Two weeks from today is Labor Day, and chances are you're flying somewhere. And chances are that flight will
be delayed.
We know. We're as outraged as you are.
But don't take our word for it. Introducing FlightCaster, a new, first-of-its-kind program that
uses a radical patent-pending algorithm to tell you (with high probability) whether your flight will be
delayed, or if you'll be sitting on the tarmac for a while. (Math: who knew?)
This isn't the first site to seduce you with such promises, but it is the first to draw info from sources
other than the airlines—everything from seasonal weather patterns and real-time air-traffic info to
the past 10 years of flight data. Here's how it works: a few hours before your flight, check this thing (via
your iPhone, BlackBerry or the web), and it will spit out the exact odds that your plane will be on time.

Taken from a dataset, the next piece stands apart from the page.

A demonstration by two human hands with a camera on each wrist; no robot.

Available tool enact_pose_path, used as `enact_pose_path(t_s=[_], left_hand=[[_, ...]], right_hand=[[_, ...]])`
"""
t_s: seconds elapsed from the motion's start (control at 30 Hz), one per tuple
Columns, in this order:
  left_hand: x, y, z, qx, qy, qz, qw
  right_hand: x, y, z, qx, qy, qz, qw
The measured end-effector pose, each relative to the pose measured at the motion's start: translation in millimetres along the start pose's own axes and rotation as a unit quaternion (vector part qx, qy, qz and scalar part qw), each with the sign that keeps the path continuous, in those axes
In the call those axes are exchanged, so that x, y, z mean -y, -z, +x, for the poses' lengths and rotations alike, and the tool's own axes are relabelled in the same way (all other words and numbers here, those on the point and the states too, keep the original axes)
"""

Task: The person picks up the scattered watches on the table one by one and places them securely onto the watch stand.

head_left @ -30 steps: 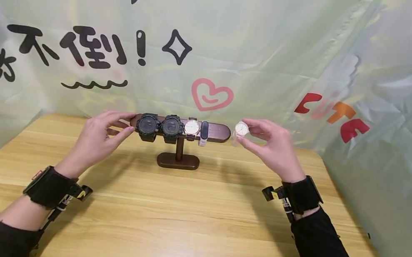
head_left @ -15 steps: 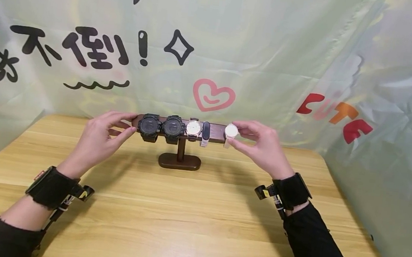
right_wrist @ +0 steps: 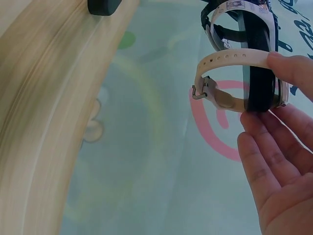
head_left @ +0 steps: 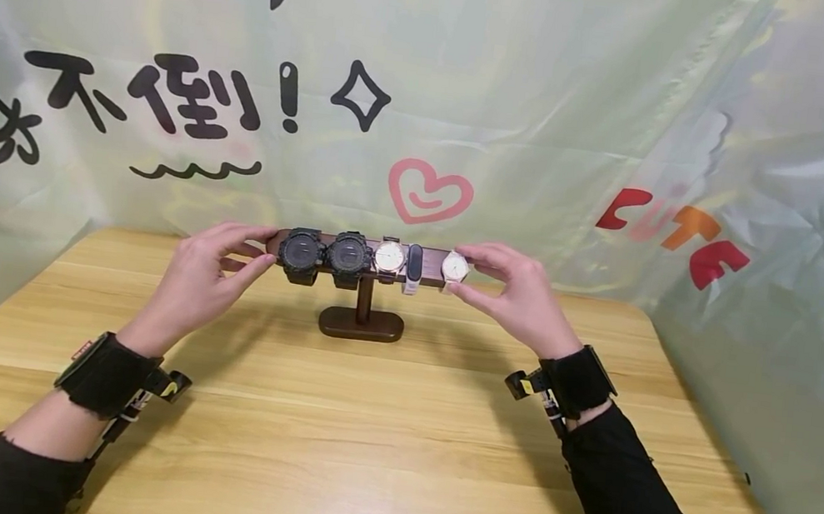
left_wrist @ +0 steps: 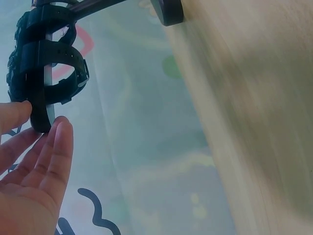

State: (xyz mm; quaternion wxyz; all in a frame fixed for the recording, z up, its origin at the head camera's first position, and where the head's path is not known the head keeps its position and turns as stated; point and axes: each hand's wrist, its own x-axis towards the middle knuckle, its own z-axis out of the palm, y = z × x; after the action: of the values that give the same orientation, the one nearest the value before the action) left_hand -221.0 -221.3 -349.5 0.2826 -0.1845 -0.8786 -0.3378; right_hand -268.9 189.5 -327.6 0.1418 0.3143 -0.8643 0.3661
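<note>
In the head view a dark wooden watch stand point(head_left: 361, 325) carries a row of watches on its horizontal bar. My left hand point(head_left: 200, 283) pinches the bar's left end, beside a black digital watch point(head_left: 301, 252). At the bar's other end, my right hand point(head_left: 519, 300) grips a white-strapped watch point(head_left: 454, 267) between thumb and fingers. The right wrist view shows that watch's buckled strap point(right_wrist: 234, 57) looped around the bar, with the thumb on the strap and fingertips by the bar's end. The left wrist view shows the left thumb and fingers around the bar's end point(left_wrist: 40, 115).
A second black watch point(head_left: 348, 255), a watch with a light dial point(head_left: 388, 257) and a fitness band point(head_left: 414, 264) hang along the middle of the bar. The stand is on a wooden table point(head_left: 363, 436). A printed cloth point(head_left: 549, 96) hangs behind it.
My right hand has moved left with the white watch, from beyond the bar's right end onto the bar. My left hand has kept its hold on the left end.
</note>
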Motion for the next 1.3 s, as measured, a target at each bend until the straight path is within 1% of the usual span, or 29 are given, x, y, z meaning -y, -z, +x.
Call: enact_pose_path(t_s=[0.17,0.37,0.63,0.8,0.97,1.3], left_hand=[[-2.0,-0.6,0.5,-0.004,-0.002,-0.001,1.0],[-3.0,-2.0,0.7,-0.008,-0.005,-0.013,0.9999],[-4.7,-5.7,0.7,-0.011,-0.004,-0.028,0.9995],[-5.6,-8.1,0.5,-0.013,-0.006,-0.03,0.9994],[-4.4,-10.6,0.2,-0.017,-0.009,-0.033,0.9993],[-5.7,-10.2,-1.3,-0.023,-0.009,-0.041,0.9989]], right_hand=[[0,-2,1.3,-0.001,0.0,-0.011,0.9999],[0,-3,1.8,0.001,-0.005,-0.015,0.9999],[0,-8,0.3,-0.007,0.011,-0.019,0.9997],[0,-11,-0.3,-0.013,0.019,-0.027,0.9994],[1,-14,-0.7,-0.021,0.024,-0.023,0.9992],[4,-20,-1.6,-0.038,0.044,-0.02,0.9981]])
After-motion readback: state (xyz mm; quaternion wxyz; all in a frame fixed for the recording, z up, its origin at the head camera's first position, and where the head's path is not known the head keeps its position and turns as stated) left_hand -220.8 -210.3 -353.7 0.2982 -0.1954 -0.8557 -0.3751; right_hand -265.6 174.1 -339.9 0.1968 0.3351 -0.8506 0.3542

It's like Bing's travel site meets The Mentalist (but without the smug protagonist).
As you've probably figured out, this opens up a world of possibilities. Suddenly, you have a few extra
pre-airport hours to, say, order a second martini. Or, since this thing estimates how long you'll be sitting
on the tarmac, you can request a seat change that lets you spend the extra time next to that leggy blonde in
5B. But, of course, the true value of this technology lies in the realm of wager-based airline
tracking—you know, for the inevitable Kramer-style lounge conversation that ends with large sums of
money placed on whether there's a delay on this afternoon's JetBlue 1065 from JFK.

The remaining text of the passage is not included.